EXERCISE DETAILS: Repeat the listing verbatim. Drop any pictures.

DATA BELOW:
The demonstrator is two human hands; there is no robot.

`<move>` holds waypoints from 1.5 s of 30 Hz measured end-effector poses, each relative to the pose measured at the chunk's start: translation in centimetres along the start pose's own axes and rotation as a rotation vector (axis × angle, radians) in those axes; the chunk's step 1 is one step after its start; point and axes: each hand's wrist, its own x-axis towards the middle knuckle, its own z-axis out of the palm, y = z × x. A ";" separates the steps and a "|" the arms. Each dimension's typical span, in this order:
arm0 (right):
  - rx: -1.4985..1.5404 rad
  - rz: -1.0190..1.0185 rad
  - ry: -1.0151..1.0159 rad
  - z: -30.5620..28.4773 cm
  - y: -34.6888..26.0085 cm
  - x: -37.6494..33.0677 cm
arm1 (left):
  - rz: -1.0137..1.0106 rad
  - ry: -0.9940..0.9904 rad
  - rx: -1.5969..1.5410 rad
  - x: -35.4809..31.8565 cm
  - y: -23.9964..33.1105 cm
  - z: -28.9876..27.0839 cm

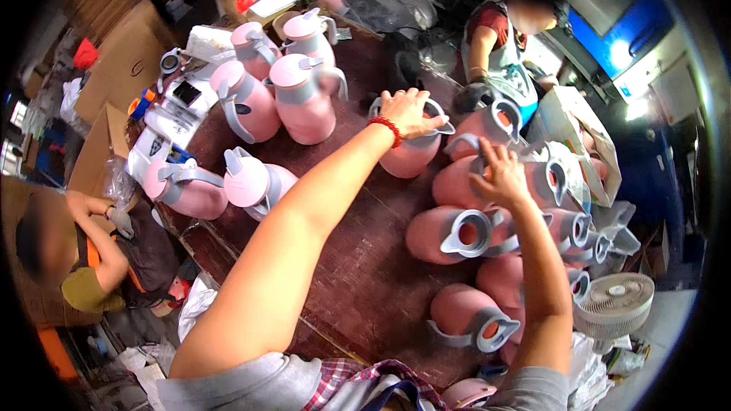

EXERCISE OUTPUT:
The demonstrator is two human hands; there is no robot.

`<move>` holds waypoints from 1.5 s of 30 Hz measured end-effector poses, each relative to the pose measured at the chunk's start: translation in centimetres along the start pose's own axes and rotation as a rotation vector (axis × angle, radians) in those axes; the chunk's step 1 is one step after its start; point and axes: each hand's wrist, its own x-axis towards the middle knuckle, its own z-axis out of the palm, y = z × x. A ";" separates the steps and a "|" the arms. Each dimension's typical span, in this order:
arm0 (right):
  - rx: -1.4985..1.5404 rad
  - rz: -1.0190..1.0185 rad
  - ry: -1.0151..1.0159 rad
  - z: -30.5620..28.4773 cm
  - y: -34.6888..26.0085 cm
  - x: -37.6494..33.0677 cm
arm1 (left):
  - rz: -1.0137..1.0106 rad
  - ry: -0.9940..0.9904 rad
  - rx: -1.5969..1.5410 rad
  - x: -35.4809..31.8565 cm
  - y: -23.9964..33.1105 cm
  - z: -28.9876..27.0839 cm

What the exercise asked for is now done.